Slurm is the software used on the cluster to launch and manage jobs. After connecting to pbil-deb (the submission node), you can use Slurm commands to submit programs, scripts or pipelines to be run on some of the computing nodes.

Launching a job

Suppose you have a bash script script.sh that you want to run on the cluster. You can submit it to the execution queue with sbatch:

sbatch script.sh

But you'll have to add additional arguments to specify your job requirements and how it is run.

Partitions

The cluster computing nodes are split into several partitions.

Partition Notes
normal (default) Default partition
interactive Max time of 4 hours
bigmem For jobs with large RAM requirements
long Max time of 720 hours instead of 168
gpu Nodes with a GPU

The partition on which to run the job is given by the --partition argument:

# Run on default partition (normal)
sbatch script.sh

# Run on a partition with high execution time (long)
sbatch --time=240:00:00 --partition=long script.sh

# Run on a partition with large RAM
sbatch --mem=128G --partition=bigmem script.sh

Warning

If you want to run a job with an execution time of more than a week, please talk about it with the cluster admins first. This is primarily to check that no maintenance is planned that would interrupt your computations.

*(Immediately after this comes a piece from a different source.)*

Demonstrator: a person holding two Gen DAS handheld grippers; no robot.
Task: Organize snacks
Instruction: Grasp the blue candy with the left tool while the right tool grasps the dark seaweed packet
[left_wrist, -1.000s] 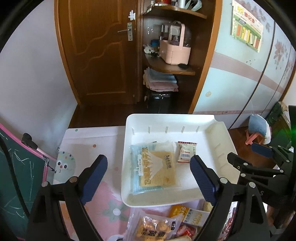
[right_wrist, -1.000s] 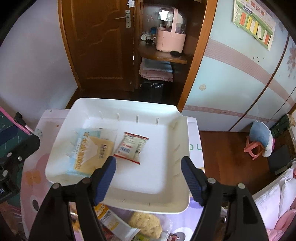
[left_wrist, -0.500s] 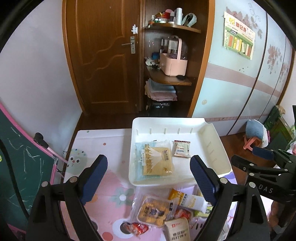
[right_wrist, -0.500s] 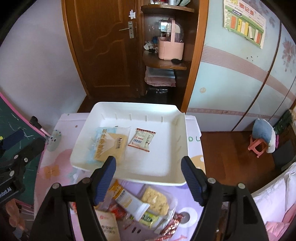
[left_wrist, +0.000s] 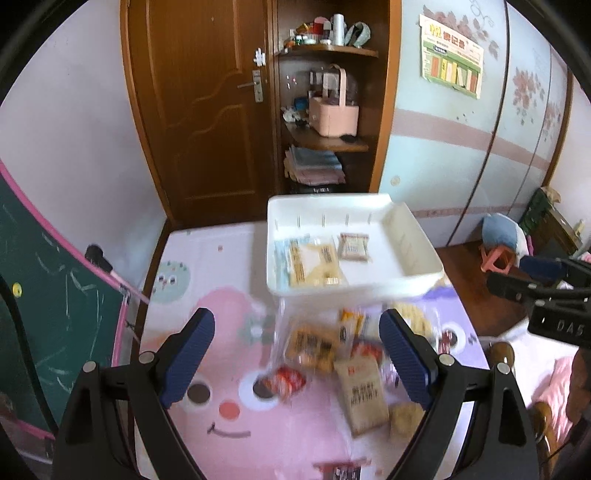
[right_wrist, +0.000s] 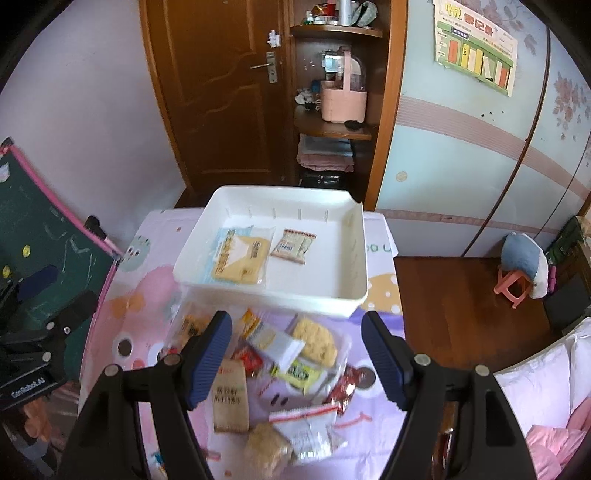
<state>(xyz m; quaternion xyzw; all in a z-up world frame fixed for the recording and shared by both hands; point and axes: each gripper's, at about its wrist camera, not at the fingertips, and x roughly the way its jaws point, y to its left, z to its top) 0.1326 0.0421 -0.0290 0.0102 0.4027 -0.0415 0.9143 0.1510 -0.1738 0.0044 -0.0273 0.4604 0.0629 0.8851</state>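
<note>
A white tray (left_wrist: 402, 229) (right_wrist: 354, 258) sits at the far side of the table. It holds a large blue-and-yellow packet (left_wrist: 306, 260) (right_wrist: 240, 256) and a small beige packet (left_wrist: 354, 245) (right_wrist: 293, 245). A pile of loose snack packets (left_wrist: 332, 350) (right_wrist: 280, 350) lies in front of the tray. My left gripper (left_wrist: 297, 354) is open and empty above the pile's left side. My right gripper (right_wrist: 297, 354) is open and empty above the pile.
The table has a pink and purple cartoon cloth (left_wrist: 221, 406). A green chalkboard with a pink frame (left_wrist: 44, 295) leans at the left. A brown door (left_wrist: 199, 110) and shelves with a pink basket (left_wrist: 334, 114) stand behind. A small stool (right_wrist: 517, 284) is on the floor right.
Both grippers have pulled back and up from the tray. The snack pile in front of the tray has come into full view. Both stay open.
</note>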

Memory and computing requirements

Main arguments:

  • --time: maximum job running time (specified as HH:MM:SS or days-HH:MM:SS)
  • --nodes: (default 1) number of nodes to use (ie number of machines)
  • --ntasks: (default 1) total number of processes to run
  • --cpus-per-task: (default 1) number of CPU per each task
  • --mem: amount of required total RAM per node (job is cancelled if it asks for more)
  • --mem-per-cpu: amount of required RAM per CPU
  • --gpus: number of required GPU
  • --nodelist: ask for a specific node to run the job
  • --constraint: ask for specific node constraint

To run a job specifically on one or several nodes, you can use:

# Launch a job specifically on pbil-deb33
sbatch --nodelist=pbil-deb33 script.sh

# Launch a job on pbil-deb33, pbil-deb34 or pbil-deb38
sbatch --nodelist=pbil-deb33,pbil-deb34,pbil-deb38 script.sh

Constraints allow to ask for nodes with specific features, for example:

# Launch a job on a node with AMD CPUs
sbatch --constraint=amd script.sh

# Launch a job with an avx2 enabled CPU
sbatch --constraint=avx2 script.sh

# Launch a job with an A30 or A40 GPU
sbatch --constraint="a30|a40" script.sh

Tip

  • For constraint it is possible to use | (or) and & (and) to specify complex requirements.
  • To see the list of available constraints, you can run sinfo -o "%n: %f".

Execution parameters

Main arguments:

  • --output: send job standard output to specific file
  • --error: send job standard error to specific file
  • --mail-type: send email to --mail-user for these events. Can be a combination of BEGIN, END and `FAIL
  • --mail-user: email address to send events messages
  • --job-name: specify a job name to be displayed in squeue

Examples

Launch a job for a max of 10 days, 8 CPU for 4 tasks and 8G of RAM:

sbatch --partition=long --time=10-00:00:00 --ntasks=4 --cpus-per-task=2 --mem=8G script.sh

Launch a job and be notified by mail when it starts, ends, and if it fails:

sbatch --mail-type=BEGIN,END,FAIL --mail-user=foobar@example.com script.sh

Launch a job on an A30 or A40 GPU and send standard output and error to specific files:

sbatch --gpus=1 --constraint="a30|a40" --output="out.txt" --error="err.txt" script.sh

Slurm script

Instead of specifying arguments in the command line, you can create a slurm script, which is a standard shell script with requirements specified at the beginning.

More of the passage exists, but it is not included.